### Task
Go through the data and copy each line where the word "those" shows up.

### Data below

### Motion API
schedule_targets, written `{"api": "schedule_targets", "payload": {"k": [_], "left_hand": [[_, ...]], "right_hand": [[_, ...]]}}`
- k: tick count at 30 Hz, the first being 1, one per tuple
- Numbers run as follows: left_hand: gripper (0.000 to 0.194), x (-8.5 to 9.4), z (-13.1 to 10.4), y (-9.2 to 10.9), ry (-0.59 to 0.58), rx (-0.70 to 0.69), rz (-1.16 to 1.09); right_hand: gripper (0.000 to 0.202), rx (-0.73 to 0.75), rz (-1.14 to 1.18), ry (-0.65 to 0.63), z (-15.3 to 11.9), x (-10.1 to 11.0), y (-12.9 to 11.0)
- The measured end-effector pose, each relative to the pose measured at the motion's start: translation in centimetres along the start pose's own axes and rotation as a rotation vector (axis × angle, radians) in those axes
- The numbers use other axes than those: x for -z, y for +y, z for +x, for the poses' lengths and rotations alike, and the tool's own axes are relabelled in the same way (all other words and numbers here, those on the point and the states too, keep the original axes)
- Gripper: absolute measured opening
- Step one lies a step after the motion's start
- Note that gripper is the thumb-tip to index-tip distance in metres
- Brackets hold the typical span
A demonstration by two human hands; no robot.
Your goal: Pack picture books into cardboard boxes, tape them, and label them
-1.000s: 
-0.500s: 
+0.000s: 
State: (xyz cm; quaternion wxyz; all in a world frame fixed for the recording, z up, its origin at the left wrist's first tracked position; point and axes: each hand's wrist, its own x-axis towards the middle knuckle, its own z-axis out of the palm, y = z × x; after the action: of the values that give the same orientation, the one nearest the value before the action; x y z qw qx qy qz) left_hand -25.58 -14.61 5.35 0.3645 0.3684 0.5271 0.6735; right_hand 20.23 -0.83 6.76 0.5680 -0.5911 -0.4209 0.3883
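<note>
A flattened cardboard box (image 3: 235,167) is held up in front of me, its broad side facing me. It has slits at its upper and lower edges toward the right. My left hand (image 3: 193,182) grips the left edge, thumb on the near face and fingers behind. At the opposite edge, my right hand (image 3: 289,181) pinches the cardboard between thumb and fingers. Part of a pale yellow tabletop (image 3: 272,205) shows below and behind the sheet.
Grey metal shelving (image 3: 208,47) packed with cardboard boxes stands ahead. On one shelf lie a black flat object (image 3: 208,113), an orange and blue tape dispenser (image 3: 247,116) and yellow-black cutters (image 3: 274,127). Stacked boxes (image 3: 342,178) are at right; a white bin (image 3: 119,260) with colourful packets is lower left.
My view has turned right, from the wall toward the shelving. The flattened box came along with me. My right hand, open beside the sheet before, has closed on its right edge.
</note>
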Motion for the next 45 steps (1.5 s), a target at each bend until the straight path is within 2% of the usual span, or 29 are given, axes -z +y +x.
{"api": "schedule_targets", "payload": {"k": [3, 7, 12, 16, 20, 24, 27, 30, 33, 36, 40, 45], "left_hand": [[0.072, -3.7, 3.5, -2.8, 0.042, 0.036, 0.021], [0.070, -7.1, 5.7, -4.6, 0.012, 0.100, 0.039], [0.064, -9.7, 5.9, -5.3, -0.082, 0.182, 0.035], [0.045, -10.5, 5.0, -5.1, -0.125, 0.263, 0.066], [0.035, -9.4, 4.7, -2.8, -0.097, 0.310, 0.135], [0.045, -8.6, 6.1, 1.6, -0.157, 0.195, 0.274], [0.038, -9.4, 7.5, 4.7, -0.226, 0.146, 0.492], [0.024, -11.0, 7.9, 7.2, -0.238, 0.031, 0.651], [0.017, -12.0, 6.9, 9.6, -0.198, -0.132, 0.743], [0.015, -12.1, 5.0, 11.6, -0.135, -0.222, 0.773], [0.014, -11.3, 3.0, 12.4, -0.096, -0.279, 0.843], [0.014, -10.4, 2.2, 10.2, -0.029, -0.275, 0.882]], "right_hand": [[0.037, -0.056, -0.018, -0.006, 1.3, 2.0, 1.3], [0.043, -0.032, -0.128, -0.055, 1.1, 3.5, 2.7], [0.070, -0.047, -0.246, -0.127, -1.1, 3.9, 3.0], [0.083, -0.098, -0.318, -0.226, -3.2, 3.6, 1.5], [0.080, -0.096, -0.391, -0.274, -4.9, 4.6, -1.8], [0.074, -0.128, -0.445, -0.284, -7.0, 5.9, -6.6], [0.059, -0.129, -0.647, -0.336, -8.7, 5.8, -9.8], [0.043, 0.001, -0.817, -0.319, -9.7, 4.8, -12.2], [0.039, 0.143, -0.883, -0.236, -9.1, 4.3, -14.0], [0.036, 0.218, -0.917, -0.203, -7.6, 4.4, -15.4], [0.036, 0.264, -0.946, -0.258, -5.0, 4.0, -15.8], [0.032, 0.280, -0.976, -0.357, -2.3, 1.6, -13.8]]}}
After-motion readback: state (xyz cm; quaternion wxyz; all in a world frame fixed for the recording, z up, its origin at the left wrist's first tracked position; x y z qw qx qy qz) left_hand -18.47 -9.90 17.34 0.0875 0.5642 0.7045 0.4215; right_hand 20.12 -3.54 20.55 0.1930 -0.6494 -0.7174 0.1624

### Output below
- The measured end-effector pose, each relative to the pose measured at the motion's start: translation in centimetres along the start pose's own axes and rotation as a rotation vector (axis × angle, radians) in those axes
- The numbers use other axes than those: x for -z, y for +y, z for +x, for the poses' lengths and rotations alike, and the tool's own axes are relabelled in the same way (all other words and numbers here, those on the point and the states too, keep the original axes)

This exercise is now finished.